__Problem statement__: Set down exactly, from the records below, the line with "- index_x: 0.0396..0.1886" through the line with "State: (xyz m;", and nothing else.

__Recorded data__:
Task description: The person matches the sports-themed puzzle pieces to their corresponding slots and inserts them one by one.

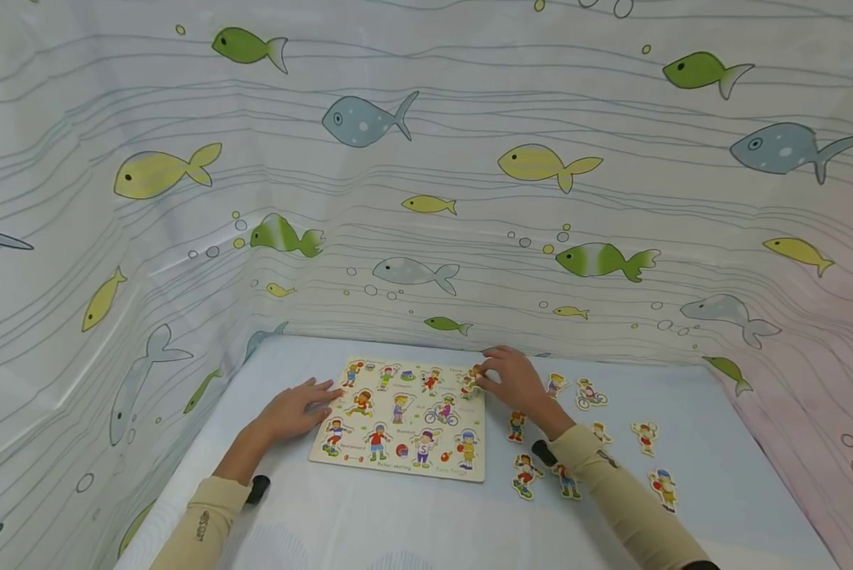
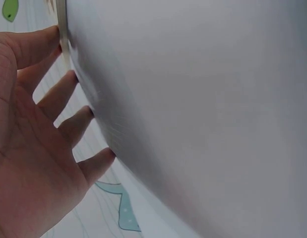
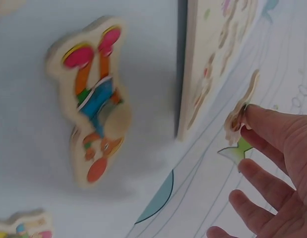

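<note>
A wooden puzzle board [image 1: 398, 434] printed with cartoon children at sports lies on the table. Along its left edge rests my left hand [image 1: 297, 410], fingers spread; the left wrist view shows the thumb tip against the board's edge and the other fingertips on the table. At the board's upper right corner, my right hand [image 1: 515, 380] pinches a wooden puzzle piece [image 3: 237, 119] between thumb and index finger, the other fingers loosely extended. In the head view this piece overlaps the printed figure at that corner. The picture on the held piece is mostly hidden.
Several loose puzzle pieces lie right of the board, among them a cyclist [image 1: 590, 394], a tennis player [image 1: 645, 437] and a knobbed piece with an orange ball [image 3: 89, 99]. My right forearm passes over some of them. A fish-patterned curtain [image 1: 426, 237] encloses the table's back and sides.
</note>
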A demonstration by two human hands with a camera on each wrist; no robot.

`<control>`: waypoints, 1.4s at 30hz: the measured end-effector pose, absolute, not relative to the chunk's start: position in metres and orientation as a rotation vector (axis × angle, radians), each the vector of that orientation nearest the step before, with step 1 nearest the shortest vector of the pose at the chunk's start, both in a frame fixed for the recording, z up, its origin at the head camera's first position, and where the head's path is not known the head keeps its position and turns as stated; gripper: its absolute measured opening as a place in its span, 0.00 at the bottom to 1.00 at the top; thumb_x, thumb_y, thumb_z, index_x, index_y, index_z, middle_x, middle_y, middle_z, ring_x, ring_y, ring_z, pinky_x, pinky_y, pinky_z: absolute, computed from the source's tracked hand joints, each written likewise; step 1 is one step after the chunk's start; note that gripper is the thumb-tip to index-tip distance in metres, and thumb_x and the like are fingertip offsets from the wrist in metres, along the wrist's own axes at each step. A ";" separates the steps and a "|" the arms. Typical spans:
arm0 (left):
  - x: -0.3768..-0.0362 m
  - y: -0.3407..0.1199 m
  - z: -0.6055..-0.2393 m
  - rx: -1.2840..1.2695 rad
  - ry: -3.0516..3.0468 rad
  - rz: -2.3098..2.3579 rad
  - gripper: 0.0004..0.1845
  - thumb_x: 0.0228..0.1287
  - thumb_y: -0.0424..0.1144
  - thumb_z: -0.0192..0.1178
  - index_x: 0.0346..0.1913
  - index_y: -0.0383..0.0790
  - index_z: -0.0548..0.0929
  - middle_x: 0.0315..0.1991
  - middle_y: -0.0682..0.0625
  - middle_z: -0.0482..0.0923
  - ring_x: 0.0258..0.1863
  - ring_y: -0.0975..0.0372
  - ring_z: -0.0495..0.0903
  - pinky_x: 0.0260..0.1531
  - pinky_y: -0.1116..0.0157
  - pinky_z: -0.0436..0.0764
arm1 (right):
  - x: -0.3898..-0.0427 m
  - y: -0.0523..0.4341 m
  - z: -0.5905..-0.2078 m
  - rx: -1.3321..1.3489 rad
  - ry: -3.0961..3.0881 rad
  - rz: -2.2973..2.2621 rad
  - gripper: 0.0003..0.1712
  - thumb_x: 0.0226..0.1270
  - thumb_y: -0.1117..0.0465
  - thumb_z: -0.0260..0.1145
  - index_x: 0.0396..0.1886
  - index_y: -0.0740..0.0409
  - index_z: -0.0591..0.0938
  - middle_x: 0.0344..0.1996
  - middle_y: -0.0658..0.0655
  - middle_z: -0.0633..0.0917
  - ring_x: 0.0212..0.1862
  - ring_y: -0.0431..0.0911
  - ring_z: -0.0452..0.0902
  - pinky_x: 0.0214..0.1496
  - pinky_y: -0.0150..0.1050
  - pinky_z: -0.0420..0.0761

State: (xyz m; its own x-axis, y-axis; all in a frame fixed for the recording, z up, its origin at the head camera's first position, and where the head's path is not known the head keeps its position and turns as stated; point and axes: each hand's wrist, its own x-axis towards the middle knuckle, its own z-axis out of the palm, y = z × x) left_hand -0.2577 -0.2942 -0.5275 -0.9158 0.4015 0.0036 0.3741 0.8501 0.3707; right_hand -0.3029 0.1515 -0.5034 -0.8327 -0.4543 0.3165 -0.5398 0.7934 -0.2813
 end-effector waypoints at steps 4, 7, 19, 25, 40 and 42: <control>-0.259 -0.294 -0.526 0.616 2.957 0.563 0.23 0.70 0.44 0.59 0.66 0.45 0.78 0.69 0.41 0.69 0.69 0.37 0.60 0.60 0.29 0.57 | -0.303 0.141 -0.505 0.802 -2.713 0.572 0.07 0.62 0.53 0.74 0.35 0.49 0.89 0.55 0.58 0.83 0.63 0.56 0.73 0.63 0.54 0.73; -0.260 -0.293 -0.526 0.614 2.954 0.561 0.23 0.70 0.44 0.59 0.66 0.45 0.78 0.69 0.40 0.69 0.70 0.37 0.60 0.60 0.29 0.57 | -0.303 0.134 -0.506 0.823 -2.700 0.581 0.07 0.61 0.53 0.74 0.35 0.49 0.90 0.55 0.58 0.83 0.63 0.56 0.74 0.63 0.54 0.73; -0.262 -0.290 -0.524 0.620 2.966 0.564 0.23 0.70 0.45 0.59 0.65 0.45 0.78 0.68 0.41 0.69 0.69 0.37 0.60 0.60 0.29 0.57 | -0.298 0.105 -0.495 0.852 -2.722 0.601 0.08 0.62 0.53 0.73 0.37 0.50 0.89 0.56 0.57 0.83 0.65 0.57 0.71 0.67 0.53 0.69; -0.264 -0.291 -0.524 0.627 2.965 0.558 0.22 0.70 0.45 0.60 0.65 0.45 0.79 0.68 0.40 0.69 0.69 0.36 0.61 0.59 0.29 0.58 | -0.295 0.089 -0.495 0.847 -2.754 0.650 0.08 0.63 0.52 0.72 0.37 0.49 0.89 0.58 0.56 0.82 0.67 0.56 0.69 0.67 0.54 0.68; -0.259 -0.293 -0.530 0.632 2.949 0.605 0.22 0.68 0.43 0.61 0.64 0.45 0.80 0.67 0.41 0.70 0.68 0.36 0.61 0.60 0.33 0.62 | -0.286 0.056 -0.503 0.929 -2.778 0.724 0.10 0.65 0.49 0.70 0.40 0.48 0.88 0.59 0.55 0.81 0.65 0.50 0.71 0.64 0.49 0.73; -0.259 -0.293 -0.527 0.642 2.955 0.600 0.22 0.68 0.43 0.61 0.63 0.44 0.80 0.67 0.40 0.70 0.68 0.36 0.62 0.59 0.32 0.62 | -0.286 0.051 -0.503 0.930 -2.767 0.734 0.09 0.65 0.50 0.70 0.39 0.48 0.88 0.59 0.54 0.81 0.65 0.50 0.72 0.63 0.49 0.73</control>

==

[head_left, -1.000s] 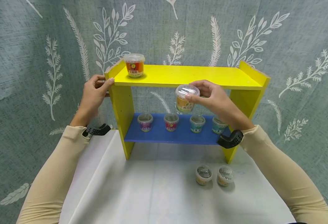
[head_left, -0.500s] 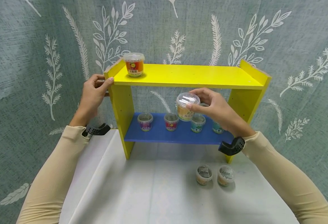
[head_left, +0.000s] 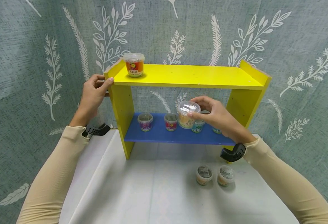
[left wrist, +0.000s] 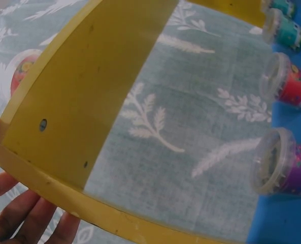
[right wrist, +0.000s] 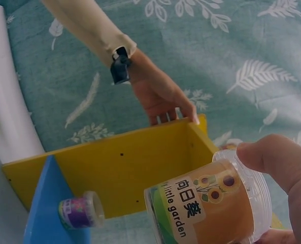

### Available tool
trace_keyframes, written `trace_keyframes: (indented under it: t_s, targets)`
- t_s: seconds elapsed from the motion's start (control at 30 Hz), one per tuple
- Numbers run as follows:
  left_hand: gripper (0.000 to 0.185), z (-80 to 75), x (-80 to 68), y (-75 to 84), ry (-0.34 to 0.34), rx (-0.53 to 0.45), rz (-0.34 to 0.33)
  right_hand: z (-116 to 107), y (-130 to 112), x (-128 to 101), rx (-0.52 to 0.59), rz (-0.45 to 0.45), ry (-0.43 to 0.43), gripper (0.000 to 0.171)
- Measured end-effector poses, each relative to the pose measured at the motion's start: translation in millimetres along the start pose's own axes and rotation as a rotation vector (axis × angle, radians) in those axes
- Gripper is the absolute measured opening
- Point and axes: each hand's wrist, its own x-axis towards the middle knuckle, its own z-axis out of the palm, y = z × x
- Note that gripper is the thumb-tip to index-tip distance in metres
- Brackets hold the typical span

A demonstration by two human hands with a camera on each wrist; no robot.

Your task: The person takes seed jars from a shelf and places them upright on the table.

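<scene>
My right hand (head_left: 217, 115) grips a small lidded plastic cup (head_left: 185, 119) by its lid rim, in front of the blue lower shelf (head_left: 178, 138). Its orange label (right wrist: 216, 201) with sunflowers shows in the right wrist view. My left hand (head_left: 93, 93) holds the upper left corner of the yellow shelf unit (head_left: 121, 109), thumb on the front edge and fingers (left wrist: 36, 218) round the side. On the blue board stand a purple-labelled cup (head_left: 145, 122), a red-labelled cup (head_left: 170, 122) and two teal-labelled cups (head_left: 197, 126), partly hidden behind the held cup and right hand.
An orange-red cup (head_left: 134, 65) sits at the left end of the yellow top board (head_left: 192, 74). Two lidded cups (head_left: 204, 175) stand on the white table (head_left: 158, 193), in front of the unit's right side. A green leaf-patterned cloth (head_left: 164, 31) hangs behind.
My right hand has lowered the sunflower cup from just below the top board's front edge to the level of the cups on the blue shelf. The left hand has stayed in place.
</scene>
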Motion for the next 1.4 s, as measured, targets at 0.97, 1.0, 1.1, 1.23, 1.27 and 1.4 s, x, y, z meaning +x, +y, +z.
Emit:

__Solution for this problem__:
  - index_x: 0.0396..0.1886
  - index_y: -0.0740..0.0409
  - index_z: -0.0591..0.0938
  - middle_x: 0.0344..0.1996
  - middle_y: -0.0658..0.0655
  - middle_z: -0.0633..0.0917
  - ring_x: 0.0212..0.1862
  - ring_y: -0.0431..0.0911
  - ring_z: -0.0452..0.0902
  - pinky_x: 0.0214..0.1496
  - pinky_y: -0.0150..0.1050
  - pinky_z: -0.0420..0.0761

State: (xyz m; its own x-axis, y-axis; all in a frame fixed for the recording, z up, its origin at the head camera's first position, and where the head's path is not known the head keeps its position and turns as stated; point and axes: each hand's wrist, its own x-axis towards the middle knuckle, its own z-axis out of the palm, y = z × x) left_hand -0.2577 -0.2942 -0.5275 -0.9158 0.4015 0.0036 0.3741 0.8501 0.3707; right_hand -0.3029 0.1515 -0.5034 -0.8327 -0.4543 0.3165 -0.5398 0.7934 -0.2813

With that, the output is done.